Петр Григорьевич Ерожин уже час сидел в кабинете начальника отдела по борьбе с хищениями культурных ценностей. Полковник Александр Федорович Абашин допрашивал владельца частной картинной галереи Илью Цыганкова и Ерожин получил разрешение присутствовать на допросе. Первые пол часа никаких результатов не дали потому, что задержанный Цыганков плакал.
– Там душно и меня бьют. – Жаловался он, растирая по полному чернявому лицу обильные слезы.
– Да там не сахар. – Легко соглашался Александр Федорович. И добавлял: – Не надо торговать ворованной живописью.
– Там меня домогаются, – продолжал жаловаться задержанный.
– Можете написать жалобу прокурору по надзору. – Спокойно советовал полковник.
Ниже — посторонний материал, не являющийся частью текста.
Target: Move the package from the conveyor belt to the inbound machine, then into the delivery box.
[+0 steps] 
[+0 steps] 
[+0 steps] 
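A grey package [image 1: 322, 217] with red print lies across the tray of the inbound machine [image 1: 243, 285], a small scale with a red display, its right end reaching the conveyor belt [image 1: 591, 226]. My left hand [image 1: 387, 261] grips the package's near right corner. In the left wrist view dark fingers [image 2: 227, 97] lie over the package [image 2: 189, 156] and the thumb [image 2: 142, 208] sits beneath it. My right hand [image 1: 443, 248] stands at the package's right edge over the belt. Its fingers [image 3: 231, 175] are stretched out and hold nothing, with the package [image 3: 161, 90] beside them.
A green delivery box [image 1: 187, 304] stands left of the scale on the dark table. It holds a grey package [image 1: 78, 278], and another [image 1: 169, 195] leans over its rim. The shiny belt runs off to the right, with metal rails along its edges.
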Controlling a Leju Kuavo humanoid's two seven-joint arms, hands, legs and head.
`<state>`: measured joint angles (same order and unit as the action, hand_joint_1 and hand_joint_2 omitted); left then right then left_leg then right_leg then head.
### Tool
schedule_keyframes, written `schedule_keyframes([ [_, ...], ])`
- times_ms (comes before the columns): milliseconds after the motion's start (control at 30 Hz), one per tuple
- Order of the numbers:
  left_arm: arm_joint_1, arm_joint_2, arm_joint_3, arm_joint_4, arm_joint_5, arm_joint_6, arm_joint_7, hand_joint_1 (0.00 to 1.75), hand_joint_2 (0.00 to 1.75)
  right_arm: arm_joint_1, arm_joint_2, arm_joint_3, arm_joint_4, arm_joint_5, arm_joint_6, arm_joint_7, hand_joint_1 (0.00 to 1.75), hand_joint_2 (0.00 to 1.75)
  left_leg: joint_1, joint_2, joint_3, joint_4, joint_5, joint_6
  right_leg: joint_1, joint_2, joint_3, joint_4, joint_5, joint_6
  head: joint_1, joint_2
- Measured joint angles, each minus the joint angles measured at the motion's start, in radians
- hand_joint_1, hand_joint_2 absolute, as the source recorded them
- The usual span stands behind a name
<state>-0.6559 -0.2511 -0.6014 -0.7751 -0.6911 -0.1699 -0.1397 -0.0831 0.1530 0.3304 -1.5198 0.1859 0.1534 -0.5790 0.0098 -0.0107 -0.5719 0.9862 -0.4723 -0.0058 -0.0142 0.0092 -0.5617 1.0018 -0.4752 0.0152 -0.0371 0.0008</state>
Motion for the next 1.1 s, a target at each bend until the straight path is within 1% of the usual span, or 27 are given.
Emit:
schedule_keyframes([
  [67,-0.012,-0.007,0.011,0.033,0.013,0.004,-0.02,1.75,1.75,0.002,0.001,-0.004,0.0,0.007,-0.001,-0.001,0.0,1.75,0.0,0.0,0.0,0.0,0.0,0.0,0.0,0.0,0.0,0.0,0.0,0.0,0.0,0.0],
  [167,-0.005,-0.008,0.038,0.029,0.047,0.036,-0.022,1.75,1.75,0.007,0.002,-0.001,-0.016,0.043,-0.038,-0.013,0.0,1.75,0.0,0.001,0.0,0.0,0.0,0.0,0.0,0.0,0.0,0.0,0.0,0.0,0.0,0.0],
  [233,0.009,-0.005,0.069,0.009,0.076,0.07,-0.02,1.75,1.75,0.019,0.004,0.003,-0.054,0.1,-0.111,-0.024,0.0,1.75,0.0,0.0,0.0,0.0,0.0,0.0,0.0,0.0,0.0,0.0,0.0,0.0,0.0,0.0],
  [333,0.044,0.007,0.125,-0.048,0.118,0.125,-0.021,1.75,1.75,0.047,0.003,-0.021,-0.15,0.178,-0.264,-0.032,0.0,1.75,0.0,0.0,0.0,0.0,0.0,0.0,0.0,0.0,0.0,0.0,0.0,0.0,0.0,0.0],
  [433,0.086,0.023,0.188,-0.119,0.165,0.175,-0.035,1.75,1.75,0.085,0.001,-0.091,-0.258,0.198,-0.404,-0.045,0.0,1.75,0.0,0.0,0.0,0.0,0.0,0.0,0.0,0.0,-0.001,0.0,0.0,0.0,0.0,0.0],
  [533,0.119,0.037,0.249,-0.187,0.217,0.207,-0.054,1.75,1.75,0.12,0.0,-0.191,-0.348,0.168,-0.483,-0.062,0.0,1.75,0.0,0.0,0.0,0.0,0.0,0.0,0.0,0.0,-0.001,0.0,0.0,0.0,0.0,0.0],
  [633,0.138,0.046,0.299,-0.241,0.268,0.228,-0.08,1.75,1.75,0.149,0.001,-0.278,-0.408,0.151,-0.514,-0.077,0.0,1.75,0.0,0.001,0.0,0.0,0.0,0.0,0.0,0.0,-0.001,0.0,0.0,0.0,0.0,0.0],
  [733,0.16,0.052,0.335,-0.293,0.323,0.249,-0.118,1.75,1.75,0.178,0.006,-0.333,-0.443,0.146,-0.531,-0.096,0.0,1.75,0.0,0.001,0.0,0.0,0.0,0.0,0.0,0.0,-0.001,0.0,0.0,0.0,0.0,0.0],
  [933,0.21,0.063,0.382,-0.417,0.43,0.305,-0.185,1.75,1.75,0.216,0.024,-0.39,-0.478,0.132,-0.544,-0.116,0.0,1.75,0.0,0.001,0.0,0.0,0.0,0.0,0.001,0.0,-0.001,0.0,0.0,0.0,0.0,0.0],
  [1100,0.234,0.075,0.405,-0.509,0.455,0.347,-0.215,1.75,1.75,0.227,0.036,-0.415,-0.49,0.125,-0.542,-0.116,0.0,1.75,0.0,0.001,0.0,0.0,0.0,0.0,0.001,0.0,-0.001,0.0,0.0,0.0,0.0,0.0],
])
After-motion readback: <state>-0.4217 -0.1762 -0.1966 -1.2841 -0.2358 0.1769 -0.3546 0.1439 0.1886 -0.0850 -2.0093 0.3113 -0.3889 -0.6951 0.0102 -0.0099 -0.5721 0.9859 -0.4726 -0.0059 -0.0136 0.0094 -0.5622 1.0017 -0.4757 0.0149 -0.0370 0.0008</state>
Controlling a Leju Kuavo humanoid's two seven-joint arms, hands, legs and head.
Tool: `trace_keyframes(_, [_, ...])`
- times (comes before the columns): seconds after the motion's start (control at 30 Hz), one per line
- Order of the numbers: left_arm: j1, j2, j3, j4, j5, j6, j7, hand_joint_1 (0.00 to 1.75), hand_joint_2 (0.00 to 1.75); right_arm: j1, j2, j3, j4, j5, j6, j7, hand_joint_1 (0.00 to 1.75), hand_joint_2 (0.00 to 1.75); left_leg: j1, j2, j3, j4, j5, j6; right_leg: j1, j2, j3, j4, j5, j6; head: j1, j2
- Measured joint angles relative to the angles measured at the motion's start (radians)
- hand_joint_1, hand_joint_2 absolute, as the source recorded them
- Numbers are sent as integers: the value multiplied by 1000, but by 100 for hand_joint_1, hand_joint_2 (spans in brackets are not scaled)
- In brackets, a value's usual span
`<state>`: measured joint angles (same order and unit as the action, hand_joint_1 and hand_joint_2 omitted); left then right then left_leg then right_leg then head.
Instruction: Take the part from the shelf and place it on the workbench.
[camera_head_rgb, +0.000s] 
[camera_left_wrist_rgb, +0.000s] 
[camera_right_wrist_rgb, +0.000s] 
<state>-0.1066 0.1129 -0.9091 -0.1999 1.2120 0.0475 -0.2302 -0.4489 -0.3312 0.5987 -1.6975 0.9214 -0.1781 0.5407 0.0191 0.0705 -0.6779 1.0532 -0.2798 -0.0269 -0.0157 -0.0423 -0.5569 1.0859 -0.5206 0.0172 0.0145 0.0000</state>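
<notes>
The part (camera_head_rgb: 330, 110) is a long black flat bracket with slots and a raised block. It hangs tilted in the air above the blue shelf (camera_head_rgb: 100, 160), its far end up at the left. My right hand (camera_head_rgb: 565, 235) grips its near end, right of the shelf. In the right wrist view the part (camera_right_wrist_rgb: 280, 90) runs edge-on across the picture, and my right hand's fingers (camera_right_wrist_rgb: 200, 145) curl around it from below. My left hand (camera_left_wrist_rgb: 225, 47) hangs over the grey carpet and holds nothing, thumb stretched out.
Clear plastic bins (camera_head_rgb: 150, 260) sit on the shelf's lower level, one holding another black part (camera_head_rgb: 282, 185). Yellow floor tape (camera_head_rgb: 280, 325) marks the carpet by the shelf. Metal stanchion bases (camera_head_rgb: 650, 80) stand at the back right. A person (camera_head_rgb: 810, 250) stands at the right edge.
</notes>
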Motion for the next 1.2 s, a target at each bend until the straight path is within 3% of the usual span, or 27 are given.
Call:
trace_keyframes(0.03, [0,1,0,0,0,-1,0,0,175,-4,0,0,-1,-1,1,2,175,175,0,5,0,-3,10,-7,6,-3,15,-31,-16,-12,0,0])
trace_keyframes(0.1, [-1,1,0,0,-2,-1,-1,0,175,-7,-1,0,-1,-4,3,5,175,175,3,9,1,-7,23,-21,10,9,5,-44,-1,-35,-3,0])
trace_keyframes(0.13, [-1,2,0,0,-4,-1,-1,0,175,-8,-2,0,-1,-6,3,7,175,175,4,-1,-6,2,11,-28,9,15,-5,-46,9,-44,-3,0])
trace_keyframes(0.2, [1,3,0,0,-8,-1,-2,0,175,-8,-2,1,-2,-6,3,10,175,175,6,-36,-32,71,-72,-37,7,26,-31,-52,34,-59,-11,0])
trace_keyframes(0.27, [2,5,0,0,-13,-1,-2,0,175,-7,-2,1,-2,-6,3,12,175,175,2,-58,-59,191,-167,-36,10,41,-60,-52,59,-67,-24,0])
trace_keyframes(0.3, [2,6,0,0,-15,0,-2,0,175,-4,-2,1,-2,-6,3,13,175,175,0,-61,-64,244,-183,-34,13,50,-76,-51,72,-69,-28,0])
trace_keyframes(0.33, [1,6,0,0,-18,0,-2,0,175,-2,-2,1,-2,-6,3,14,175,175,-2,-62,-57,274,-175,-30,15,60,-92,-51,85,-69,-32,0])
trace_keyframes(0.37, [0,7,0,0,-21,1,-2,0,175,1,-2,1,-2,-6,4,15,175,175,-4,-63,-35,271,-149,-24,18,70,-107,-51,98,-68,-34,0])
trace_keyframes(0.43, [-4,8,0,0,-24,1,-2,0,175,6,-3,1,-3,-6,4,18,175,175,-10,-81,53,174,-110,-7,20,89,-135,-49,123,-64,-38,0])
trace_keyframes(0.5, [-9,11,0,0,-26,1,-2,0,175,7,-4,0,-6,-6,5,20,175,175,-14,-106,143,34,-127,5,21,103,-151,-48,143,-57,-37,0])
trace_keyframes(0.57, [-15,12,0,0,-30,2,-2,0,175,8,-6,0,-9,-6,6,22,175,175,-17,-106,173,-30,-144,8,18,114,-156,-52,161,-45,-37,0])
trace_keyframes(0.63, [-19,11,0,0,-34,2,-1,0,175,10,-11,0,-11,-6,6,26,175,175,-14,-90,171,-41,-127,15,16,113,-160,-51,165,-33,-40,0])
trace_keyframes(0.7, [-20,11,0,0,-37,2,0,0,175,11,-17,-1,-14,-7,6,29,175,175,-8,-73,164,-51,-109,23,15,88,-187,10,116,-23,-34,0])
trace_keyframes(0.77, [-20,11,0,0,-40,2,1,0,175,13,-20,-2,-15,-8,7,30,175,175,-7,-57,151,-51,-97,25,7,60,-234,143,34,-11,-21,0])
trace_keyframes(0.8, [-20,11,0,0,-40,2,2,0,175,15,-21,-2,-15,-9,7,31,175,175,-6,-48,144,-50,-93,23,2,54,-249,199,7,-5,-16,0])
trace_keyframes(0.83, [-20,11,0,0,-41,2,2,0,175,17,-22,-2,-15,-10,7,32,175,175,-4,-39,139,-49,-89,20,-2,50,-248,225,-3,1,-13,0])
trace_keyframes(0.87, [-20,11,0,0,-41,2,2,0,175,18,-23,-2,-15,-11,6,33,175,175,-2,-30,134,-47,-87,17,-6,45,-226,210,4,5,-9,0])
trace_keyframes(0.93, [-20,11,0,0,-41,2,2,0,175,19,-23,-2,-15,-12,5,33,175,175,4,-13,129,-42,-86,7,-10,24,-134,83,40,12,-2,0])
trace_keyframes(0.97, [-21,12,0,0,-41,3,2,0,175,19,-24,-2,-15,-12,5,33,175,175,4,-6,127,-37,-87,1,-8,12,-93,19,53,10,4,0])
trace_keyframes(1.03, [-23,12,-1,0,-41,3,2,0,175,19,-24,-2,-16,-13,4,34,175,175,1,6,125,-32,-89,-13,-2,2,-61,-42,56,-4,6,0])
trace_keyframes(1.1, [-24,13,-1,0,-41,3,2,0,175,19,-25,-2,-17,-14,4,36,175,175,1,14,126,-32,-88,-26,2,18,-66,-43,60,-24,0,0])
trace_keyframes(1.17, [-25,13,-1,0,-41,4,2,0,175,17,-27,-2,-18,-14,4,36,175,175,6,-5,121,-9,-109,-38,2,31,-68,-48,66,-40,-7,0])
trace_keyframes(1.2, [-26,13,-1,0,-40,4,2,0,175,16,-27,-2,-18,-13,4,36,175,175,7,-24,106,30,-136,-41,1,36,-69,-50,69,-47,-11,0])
– Пока я буду писать, меня уже затрахают. – Предупреждал Цыганков.
– Не надо торговать ворованной живописью. – Слово в слово повторял свою сентенцию полковник Абашин. И так почти сорок минут. Ерожин, как лицо постороннее и допущенное к допросу исключительно из личного расположения начальника отдела, сидел тихо и плач Цыганкова не комментировал.
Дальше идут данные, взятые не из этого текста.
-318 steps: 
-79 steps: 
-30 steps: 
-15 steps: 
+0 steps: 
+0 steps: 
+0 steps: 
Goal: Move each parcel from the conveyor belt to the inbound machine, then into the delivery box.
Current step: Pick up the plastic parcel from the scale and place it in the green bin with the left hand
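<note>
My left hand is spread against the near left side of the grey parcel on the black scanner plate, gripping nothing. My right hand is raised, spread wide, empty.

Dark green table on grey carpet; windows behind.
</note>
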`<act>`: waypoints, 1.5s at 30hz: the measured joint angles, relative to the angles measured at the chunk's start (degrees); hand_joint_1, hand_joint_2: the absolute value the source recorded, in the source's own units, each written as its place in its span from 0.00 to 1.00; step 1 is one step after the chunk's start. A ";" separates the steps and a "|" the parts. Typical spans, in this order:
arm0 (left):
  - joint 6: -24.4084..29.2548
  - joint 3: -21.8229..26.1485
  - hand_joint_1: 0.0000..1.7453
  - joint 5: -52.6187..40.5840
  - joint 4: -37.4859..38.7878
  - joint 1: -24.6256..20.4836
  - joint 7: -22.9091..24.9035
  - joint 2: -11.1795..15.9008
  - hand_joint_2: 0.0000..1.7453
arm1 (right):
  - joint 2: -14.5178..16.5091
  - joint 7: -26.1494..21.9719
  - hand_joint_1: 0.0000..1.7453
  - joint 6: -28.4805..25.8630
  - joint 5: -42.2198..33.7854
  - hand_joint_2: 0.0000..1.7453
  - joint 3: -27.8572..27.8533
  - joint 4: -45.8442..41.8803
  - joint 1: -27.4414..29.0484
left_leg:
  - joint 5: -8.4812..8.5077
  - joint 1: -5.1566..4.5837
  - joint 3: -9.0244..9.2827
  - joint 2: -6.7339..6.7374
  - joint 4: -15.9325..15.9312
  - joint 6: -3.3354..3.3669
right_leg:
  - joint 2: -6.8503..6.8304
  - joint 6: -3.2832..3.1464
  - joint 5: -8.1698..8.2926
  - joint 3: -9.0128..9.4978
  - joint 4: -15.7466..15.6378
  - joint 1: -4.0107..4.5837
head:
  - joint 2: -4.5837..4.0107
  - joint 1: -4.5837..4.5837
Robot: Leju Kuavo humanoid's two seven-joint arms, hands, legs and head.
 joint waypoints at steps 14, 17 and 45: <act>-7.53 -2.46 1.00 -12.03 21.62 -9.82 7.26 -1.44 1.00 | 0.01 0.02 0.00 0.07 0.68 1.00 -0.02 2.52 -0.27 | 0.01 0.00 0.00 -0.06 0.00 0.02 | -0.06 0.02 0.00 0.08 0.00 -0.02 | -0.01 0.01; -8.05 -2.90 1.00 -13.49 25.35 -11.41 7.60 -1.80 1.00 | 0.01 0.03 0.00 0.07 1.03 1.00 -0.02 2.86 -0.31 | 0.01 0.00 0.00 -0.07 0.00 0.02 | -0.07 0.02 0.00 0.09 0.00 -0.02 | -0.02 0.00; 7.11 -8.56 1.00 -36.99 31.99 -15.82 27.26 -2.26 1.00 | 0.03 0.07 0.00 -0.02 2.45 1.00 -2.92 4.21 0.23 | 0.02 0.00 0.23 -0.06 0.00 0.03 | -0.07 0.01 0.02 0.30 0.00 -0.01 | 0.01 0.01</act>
– Как у вас оказалась картина Марка Шагала «красная герань»? – В который раз спрашивал Абашин.
– Мне ее принес какой-то грузин. – Отвечал Цыганков.
– Как звали грузина? Имя, фамилия, адрес? – Монотонно, без всякого выражения тянул Абашин.
– Я его не знаю. Раньше никогда не видел. Картинка хорошая, я и взял. А теперь меня бьют и домогаются. – Жалобил Цыганков следователя.
– А вы его по печени еще не били? – Наконец, не выдержал Ерожин.
– Не полагается, товарищ подполковник. – Стараясь не улыбнуться, ответил Абашин.
– Мне кажется, пора. – Мрачно заметил Петр Григорьевич: – Пусть его сегодня обработают, а завтра поговорим. Перед смертью все расскажет.
– Это не законно. Я буду писать в прокуратуру. – Заволновался Цыганков, но всхлипывать перестал.
– Пиши, если сможешь. – Усмехнулся Ерожин: – Таких писателей у нас полное кладбище.
Вскоре Цыганков вспомнил и имя, и адрес хозяина картины Шагала. Абашин дал задержанному подписать протокол, и подмигнул Ерожину:
– Теперь жми его по своей красотке. У меня к нему пока все.